[Dataset entries]
--- START ---

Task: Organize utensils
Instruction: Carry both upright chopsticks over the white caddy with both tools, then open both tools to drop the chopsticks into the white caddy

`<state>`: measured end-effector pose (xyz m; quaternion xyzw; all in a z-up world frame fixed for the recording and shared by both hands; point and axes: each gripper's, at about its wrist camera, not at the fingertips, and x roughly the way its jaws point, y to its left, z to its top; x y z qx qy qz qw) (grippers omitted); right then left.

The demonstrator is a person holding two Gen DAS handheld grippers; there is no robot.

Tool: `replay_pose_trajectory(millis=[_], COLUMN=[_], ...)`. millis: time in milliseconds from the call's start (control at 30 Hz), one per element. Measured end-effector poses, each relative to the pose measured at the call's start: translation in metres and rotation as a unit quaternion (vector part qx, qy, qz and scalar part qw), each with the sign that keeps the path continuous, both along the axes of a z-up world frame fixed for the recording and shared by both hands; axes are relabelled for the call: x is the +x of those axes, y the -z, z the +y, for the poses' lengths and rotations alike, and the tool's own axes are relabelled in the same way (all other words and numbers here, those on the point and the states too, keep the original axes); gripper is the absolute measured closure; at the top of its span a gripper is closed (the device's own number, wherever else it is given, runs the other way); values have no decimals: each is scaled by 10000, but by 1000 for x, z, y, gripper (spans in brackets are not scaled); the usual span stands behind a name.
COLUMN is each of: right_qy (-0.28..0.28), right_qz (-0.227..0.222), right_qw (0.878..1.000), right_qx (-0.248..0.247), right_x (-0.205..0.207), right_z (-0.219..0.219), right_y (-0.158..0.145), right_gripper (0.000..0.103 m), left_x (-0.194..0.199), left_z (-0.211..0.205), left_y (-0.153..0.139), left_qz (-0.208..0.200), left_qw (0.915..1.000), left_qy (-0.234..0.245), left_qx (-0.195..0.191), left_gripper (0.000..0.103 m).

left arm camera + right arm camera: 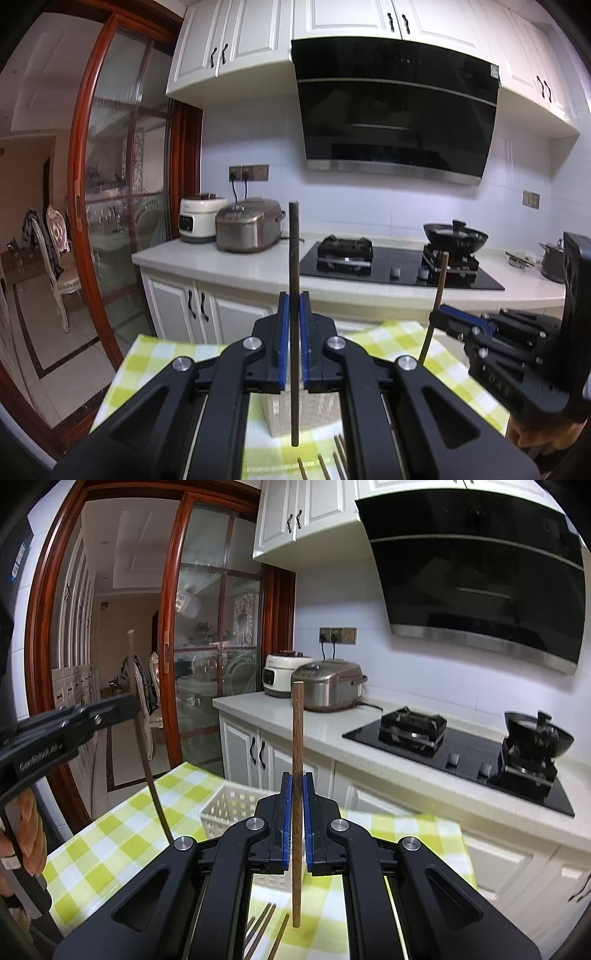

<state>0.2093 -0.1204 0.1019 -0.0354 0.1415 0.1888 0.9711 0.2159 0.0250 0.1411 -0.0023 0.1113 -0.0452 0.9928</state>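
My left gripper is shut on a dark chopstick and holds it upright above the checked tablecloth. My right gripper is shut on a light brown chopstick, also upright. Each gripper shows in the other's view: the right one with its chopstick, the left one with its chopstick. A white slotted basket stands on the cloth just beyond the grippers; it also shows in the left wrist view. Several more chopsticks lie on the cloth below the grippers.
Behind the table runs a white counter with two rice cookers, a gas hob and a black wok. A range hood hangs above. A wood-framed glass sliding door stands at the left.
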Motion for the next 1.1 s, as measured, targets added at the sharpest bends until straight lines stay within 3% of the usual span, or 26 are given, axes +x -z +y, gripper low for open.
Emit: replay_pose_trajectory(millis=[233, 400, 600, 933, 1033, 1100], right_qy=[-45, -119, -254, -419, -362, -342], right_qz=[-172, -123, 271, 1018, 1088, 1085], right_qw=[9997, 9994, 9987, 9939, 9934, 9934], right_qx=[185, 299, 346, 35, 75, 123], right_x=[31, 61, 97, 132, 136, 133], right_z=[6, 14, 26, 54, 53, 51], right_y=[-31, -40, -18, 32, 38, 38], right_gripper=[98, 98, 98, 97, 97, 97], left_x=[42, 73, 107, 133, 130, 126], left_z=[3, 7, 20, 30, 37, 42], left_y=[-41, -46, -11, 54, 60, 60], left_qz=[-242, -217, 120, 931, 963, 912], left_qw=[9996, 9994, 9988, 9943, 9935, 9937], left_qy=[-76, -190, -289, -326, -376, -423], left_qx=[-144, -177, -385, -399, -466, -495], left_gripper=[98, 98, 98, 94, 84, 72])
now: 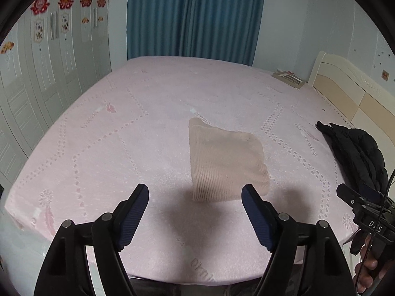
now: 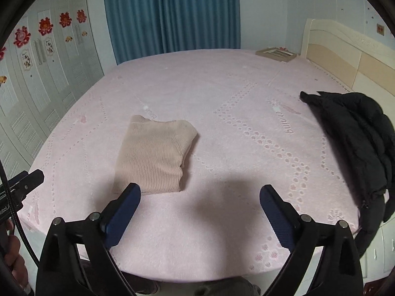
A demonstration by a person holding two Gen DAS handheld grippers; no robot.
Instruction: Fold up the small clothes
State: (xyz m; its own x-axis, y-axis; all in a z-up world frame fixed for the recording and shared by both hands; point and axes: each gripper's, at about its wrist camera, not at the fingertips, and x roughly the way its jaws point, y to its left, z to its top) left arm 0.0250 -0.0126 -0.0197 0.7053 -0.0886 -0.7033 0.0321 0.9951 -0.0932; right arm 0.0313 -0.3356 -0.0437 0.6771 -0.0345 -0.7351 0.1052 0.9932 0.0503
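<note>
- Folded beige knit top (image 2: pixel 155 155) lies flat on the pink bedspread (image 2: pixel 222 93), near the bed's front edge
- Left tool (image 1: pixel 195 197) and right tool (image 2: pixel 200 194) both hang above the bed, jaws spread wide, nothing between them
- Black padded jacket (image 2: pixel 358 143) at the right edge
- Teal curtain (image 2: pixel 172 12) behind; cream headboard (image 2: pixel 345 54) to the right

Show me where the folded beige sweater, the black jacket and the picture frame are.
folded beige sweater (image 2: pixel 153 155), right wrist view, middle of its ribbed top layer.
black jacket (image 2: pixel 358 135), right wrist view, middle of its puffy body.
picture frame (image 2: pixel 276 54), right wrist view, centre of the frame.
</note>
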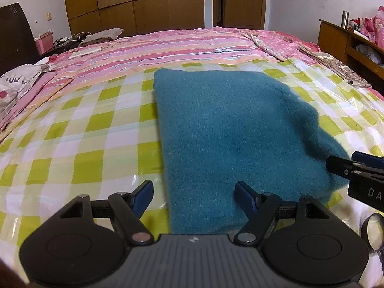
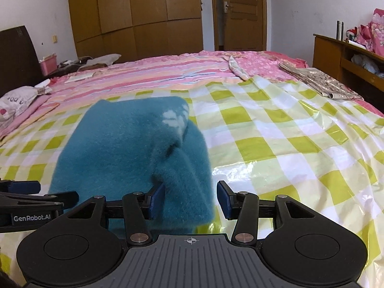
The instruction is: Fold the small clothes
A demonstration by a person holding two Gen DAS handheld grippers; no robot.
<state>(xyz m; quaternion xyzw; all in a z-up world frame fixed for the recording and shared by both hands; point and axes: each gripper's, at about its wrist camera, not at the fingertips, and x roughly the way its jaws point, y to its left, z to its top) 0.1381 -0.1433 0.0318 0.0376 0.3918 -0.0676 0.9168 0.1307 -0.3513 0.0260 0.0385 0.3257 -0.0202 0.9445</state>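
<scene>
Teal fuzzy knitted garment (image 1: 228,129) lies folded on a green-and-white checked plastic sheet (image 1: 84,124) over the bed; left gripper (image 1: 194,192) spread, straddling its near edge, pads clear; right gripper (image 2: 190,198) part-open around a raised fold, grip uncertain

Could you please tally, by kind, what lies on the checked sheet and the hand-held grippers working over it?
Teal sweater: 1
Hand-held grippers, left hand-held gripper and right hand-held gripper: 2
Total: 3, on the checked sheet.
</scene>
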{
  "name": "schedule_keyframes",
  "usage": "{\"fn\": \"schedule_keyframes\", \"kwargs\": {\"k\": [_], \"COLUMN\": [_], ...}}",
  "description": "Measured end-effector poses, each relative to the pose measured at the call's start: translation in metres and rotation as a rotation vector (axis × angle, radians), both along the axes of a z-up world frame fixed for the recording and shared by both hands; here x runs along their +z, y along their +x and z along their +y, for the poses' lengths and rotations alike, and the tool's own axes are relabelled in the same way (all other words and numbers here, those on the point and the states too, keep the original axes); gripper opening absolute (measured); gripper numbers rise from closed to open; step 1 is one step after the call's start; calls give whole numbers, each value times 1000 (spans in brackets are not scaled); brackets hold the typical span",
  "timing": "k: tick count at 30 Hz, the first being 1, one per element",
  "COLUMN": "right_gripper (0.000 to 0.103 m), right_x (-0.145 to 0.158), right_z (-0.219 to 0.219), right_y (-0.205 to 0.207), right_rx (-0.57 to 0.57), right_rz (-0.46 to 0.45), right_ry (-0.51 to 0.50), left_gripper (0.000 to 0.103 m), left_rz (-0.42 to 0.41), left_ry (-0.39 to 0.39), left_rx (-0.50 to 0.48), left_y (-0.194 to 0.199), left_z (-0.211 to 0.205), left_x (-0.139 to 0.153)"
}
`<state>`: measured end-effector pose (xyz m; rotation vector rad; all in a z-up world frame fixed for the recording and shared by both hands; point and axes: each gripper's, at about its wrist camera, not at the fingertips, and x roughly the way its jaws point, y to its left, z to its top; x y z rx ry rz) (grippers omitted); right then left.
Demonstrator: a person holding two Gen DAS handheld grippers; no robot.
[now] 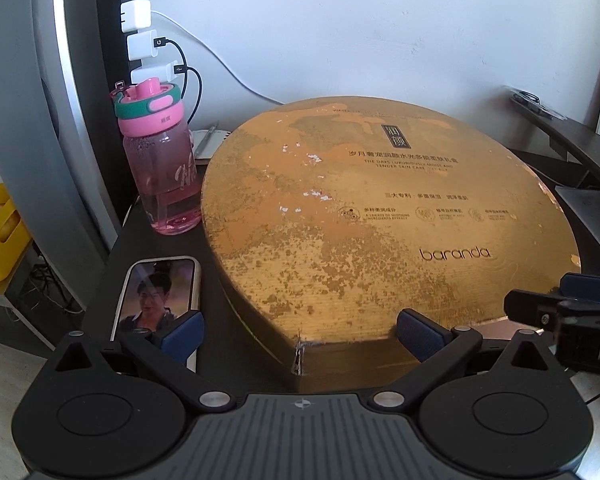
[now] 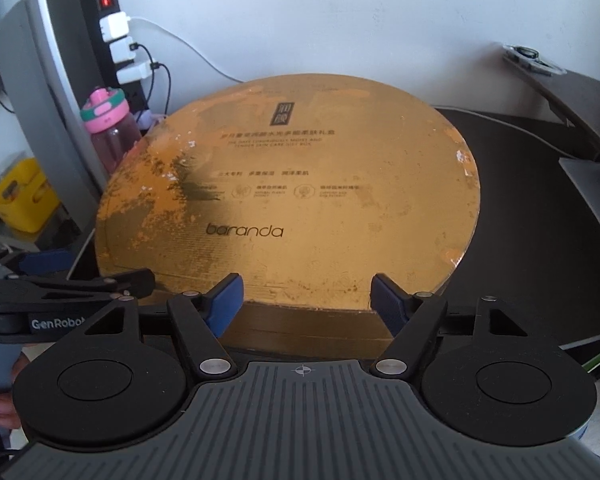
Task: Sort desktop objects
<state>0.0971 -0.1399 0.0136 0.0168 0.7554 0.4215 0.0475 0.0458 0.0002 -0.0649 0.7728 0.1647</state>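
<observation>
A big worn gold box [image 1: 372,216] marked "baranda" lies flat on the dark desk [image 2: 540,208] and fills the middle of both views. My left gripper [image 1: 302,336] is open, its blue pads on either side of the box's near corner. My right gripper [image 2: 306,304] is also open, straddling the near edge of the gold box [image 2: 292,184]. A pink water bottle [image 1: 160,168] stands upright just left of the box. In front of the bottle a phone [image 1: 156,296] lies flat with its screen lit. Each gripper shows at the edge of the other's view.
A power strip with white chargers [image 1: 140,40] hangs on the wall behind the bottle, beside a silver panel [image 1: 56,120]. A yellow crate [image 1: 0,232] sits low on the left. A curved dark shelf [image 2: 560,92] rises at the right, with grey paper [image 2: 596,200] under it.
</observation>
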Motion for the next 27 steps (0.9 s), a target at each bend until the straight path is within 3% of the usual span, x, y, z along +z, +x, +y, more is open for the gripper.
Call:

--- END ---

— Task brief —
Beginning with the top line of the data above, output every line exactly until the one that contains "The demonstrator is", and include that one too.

— Written solution —
Task: Organize utensils
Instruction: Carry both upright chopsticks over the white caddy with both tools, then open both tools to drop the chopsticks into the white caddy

`<state>`: measured end-effector pose (xyz m; quaternion xyzw; all in a z-up world frame fixed for the recording and shared by both hands; point and axes: each gripper's, at about its wrist camera, not at the fingertips, and x roughly the way its jaws point, y to its left, z to its top; x y z qx qy qz qw) (grippers omitted); right then left.

The demonstrator is a person holding two Gen DAS handheld grippers; there is no robot.

Work on this exercise is complete, and nothing remains.